Canada’s current policies have allowed this logic to emerge. Complementary tools have scaled within existing accountability structures that addressed privacy, liability, and practice scope. Early safe-harbour work by OntarioMD and Canada Health Infoway created space for responsible deployment. Health Canada’s restraint avoided premature rigidity. Take the win. Even if it wasn’t 100 percent planned.

Federal–provincial roles, trade, and sovereignty: These regulatory questions do not sit neatly within existing constitutional lines. Healthcare delivery and professional regulation are provincial responsibilities. AI governance, competition policy, privacy, and trade are federal domains. Generative AI cuts them.

Provinces control procurement, deployment, and day-to-day clinical governance for digital health systems (if anyone does). The federal government sets the legal, economic, trade, and competitive conditions under which these systems operate.

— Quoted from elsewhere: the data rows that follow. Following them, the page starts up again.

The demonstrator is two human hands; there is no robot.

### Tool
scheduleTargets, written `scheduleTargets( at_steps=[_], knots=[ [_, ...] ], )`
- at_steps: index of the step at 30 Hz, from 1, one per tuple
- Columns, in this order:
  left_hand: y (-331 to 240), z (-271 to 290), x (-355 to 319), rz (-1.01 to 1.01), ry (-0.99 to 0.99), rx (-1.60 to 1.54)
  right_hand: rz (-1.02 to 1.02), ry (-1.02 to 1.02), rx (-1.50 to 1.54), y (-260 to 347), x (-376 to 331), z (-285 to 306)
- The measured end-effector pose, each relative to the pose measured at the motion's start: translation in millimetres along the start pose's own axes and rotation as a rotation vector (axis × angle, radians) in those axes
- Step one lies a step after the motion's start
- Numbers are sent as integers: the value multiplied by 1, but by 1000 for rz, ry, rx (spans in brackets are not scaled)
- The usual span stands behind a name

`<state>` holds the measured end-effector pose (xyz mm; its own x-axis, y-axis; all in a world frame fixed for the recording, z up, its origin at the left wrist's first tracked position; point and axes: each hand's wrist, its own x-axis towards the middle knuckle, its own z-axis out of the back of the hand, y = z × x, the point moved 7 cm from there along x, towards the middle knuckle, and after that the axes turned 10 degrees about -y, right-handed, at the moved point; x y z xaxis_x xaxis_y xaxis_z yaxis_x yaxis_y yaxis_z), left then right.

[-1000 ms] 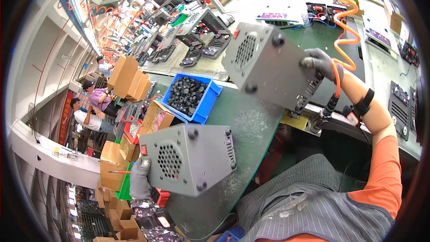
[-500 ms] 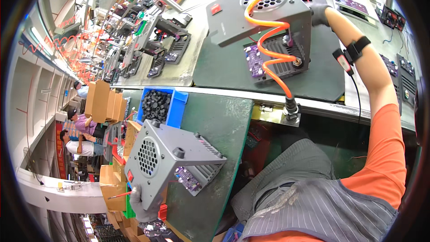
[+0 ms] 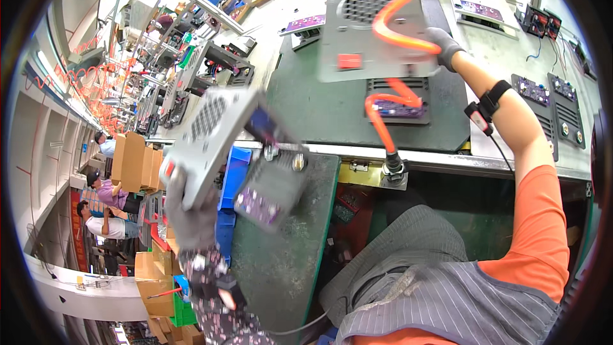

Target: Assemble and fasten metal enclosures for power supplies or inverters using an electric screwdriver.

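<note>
Carried the left grey housing (image 3: 214, 144) with the left hand (image 3: 191, 217) from over the near worktop (image 3: 287, 262) to farther off, blocking most of the blue bin (image 3: 236, 172) and hiding its black parts. Turned it from feet in view to open side in view, baring a purple board (image 3: 258, 207). Moved the right grey housing (image 3: 354, 38) farther off over the green mat (image 3: 300, 102) with the right hand (image 3: 445, 48); swung its red switch (image 3: 349, 61) round to the near side. Drew the left hand well apart from the red screwdriver (image 3: 165, 293).
</note>
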<state>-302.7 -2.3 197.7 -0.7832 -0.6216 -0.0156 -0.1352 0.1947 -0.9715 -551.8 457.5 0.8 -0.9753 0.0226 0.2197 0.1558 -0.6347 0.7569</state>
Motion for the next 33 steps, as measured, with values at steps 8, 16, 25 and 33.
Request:
scheduleTargets(
  at_steps=[8, 16, 25, 33],
  knots=[
    [93, -119, 87, 258, 514, -422, -122, -86, -115, 54, -27, 15],
    [88, -96, 85, 33, 407, 315, -144, -209, 27, 51, -65, 54],
    [78, 254, -61, 29, -208, 1107, 286, 546, 778, 136, -244, -13],
    [118, 346, -238, -194, -351, 1868, 424, 1357, 22, 130, -346, -280]
  ],
)
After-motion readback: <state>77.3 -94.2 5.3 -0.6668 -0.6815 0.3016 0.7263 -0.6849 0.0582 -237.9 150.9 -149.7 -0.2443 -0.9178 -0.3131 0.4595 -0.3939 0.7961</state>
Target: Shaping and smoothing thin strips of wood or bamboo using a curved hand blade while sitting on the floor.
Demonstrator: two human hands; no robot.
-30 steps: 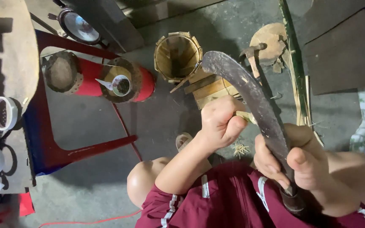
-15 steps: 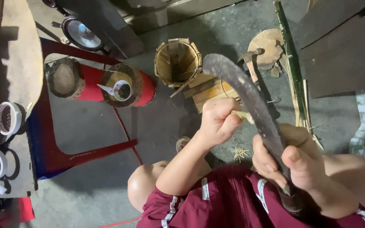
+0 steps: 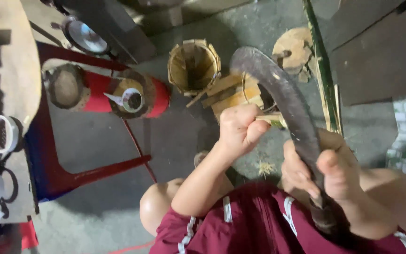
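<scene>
Down at the bottom of the frame we see our maroon shorts [image 3: 259,226] and a bare knee [image 3: 156,207] at lower centre. Just above, at lower right, our right hand [image 3: 325,174] is wrapped tight around the handle of a curved dark blade [image 3: 283,99], which arcs up toward the centre top. Left of it, at mid-frame, our left hand [image 3: 238,129] is curled into a fist, pinching a thin bamboo strip [image 3: 271,118] whose end meets the blade's inner edge. Beyond the hands, wooden blocks [image 3: 233,96] lie on the concrete floor [image 3: 99,141], touching a woven bamboo cylinder [image 3: 193,66] at upper centre. A green bamboo stalk [image 3: 323,70] runs along the upper right beside a round wooden disc [image 3: 297,47]. Farther left stands a red stool [image 3: 95,89], with tape rolls [image 3: 3,134] at the left edge.
</scene>
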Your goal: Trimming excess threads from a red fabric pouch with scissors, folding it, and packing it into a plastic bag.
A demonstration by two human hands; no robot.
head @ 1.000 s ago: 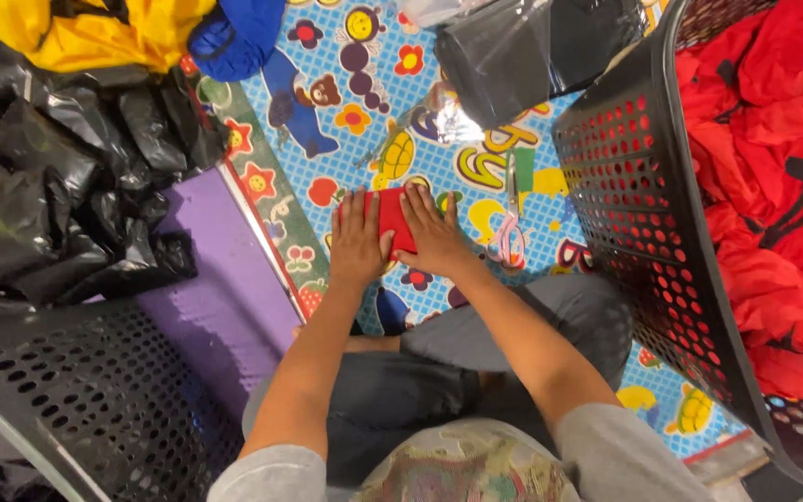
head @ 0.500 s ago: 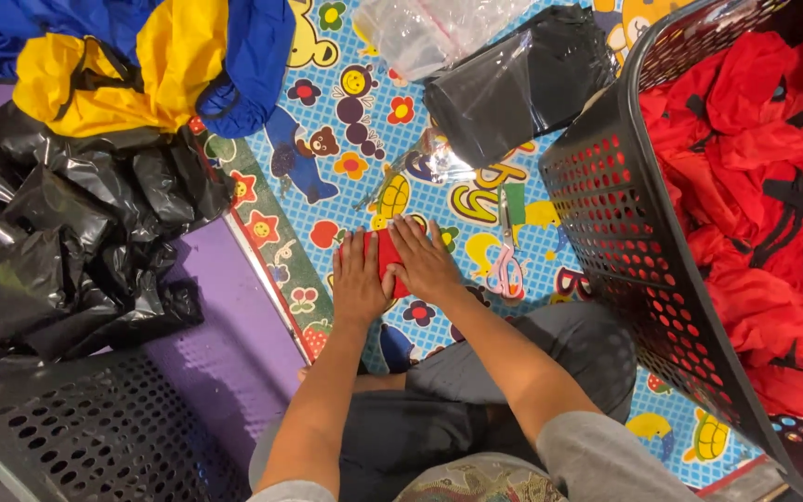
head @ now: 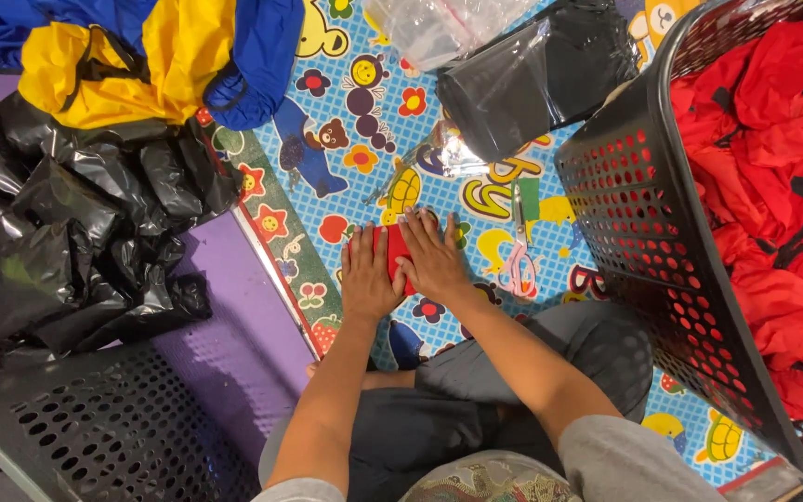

Generative AI amplifies scale and affects FPT dynamics. Provinces cannot counter global platform power on their own. Global vendors will not navigate a fragmented patchwork of provincial rules. Only federal leadership will prevent fragmentation, regulatory arbitrage, and uneven standards.

A lean, AI-ready national capability could support measurement frameworks, oversee AI capability classification, manage shared datasets and synthetic testbeds, and coordinate competition policy with the Competition Bureau. Health Canada has renewed Bill C-72 by introducing Bill S-5 on patient data, interoperability and anti-blocking. Infrastructure needs to be built in Canada by Canadians for models, training data and synthetic data for all data and specifically for health data.